Daily Archives: 13th May 2017

The Great Ransomeware Debacle

Or, How the NHS was screwed by free market policy

So here’s the issue: WHY was the NHS so easily attacked by the recent penetration by ransomeware? In order to answer that, let me describe another (relevant) scenario.

Suppose farmers only had ONE strain of potatoes. And suppose those potatoes were grown everywhere in large amounts. Then suppose a virulent strain of potato blight attacked the tatties. What happens? Well, epidemiology would predict that the blight cuts a swathe through the entire potato population, destroying whole crops. There is (at best) a great shortage of potatoes, or (at worst) mass starvation. Perhaps governments then investigate the problem, and decide to blame the farmers (“didn’t secure their crops adequately”) and the potatoes themselves (“too old… we need modern potatoes”). The public laps it all up, not realising that the true issue is staring them in the face: monocultures.

A monoculture has no genetic diversity built-in, and therefore is unable to resist infections, and is inherently ‘unhealthy’ due to its sensitivity to local conditions and the management of the growth environment.
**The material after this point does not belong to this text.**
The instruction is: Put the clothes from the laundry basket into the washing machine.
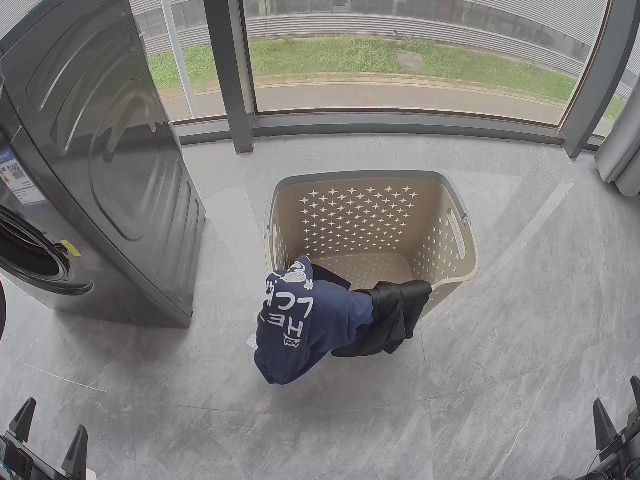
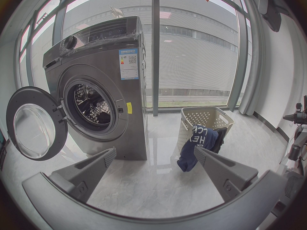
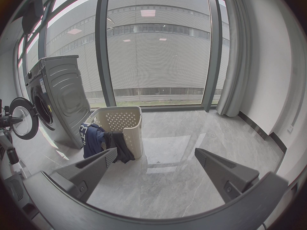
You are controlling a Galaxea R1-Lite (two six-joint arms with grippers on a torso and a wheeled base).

Now let’s return to the computer world. We have an almost identical situation, where Microsoft’s operating systems dominate the world personal and administrative computer domain. This is a software monoculture, which is HIGHLY vulnerable to attack because of its very ubiquity. Since Microsoft is everywhere, sold to you with your computer, taught in schools, used at work, and in our public services, the chances of a single carefully-crafted worm or virus spreading throughout the connected world is very high indeed. It is the monoculture that is to blame for the recent panic-ridden events striking the NHS, not the machines or the people concerned.

Of course, our government will not come clean and say this. They’re so embroiled in the ideology of the free market that to blame Microsoft’s counter-productive business practices is almost beyond their thought. Instead, they advise ‘tightening security’ — which is a stop-gap that cannot defeat a continually evolving threat to the monoculture itself.

A friend recently said to me that “all computers, even Linux ones, are threatened” by viruses (etc.). This is true, but only up to a point. In fact, if you consider computer usage throughout the world it’s because of the very success of Microsoft’s marketing practices (not their software) that we’ve got a problem in the first place. And like junkies, we’re too ‘hooked’ on their systems to realise this. Our very lack of awareness of the political situation is causing the issue we wish to avoid.

There’s a solution: diversity. Don’t simply use what you’re given. Choose a Mac, or a Linux-based machine, or Android, or ChomeOS, or even a Microsoft machine… but for the Gods’ sake, don’t just use what’s given to you! Choose your computer operating system the same way you choose your wallpaper or carpets. Then learn how to use it. I am especially concerned that children (and adults) learn ‘computer’ skills, and not simple ‘Microsoft’ skills. We need to break this corporate monoculture in order to sustain a more secure data environment. This is a role for the education system. Instead of just tinkering around with security advice (like putting your finger in the hole in the dyke!), we need to solve the problem of security at a fundamental level.

And if anyone says to me “it takes time to learn something new” — can I say, didn’t you do just that when you learned to drive?

And if someone says to me “what about exchanging documents and data from one system to another, wont your much-vaunted diversity cause communication problems?” — can I say that we need international data format standards, not absolutely standardised operating systems.